Minister of Civil Aviation
- Incumbent
- Assumed office 3 July 2024
- President: Abdel Fattah el-Sisi
- Prime Minister: Mostafa Madbouly
- Preceded by: Mohamed Abbas Helmy

Personal details
- Born: 7 June 1966 (age 60) Cairo, Egypt
- Education: Ain Shams University; Egyptian Aviation Academy; Toulouse Business School; Arab Academy for Science, Technology and Maritime Transport; Port Said University;
- Occupation: Airline pilot, aviation executive

= Sameh El-Hefny =

Egyptian Minister of Civil Aviation (born 1966)

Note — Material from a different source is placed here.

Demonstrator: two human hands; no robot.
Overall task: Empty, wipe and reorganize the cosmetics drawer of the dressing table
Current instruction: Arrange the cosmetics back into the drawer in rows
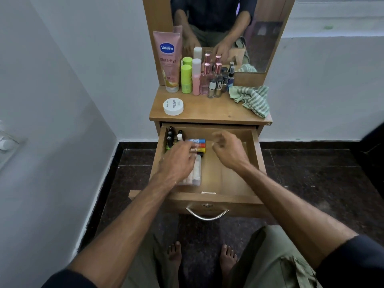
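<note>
The desk (209,113) carries bottles (196,80), a white jar (173,106) and a striped cloth (252,99). Below, the open drawer (236,177) holds small items along its left side, so restocking looks underway. The left hand (177,161) rests on tubes (196,171), grip unclear; the right hand (228,149) hovers loosely curled, holding nothing. Next, probably fetch another bottle.

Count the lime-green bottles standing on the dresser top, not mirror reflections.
1. The lime-green bottle stands on the dressing table top, between the Vaseline tube and the pink bottle. The green cap above it is its reflection in the mirror.
</note>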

Sameh Ahmed Zaki El-Hefny (سامح أحمد زكي الحفني; born 7 June 1966), also transliterated Sameh Elhefny or Sameh Al-Hafni, is an Egyptian airline pilot, aviation executive, and government official who has served as the Minister of Civil Aviation of Egypt since 3 July 2024 in the cabinet of Prime Minister Mostafa Madbouly. A career pilot who joined the national carrier EgyptAir in 1988, he rose through its training and operations divisions before holding the country's most senior aviation posts, including Chairman and Chief Executive Officer of EgyptAir Holding Company, President of the Egyptian Civil Aviation Authority (ECAA), and Egypt's Permanent Representative on the Council of the International Civil Aviation Organization (ICAO).

== Early life and education ==
El-Hefny was born in Cairo on 7 June 1966. He earned a bachelor's degree in commerce (business administration) from Ain Shams University in Cairo and a bachelor's degree in aviation sciences from the Egyptian Aviation Academy, also referred to as the National Institute for Aviation Training.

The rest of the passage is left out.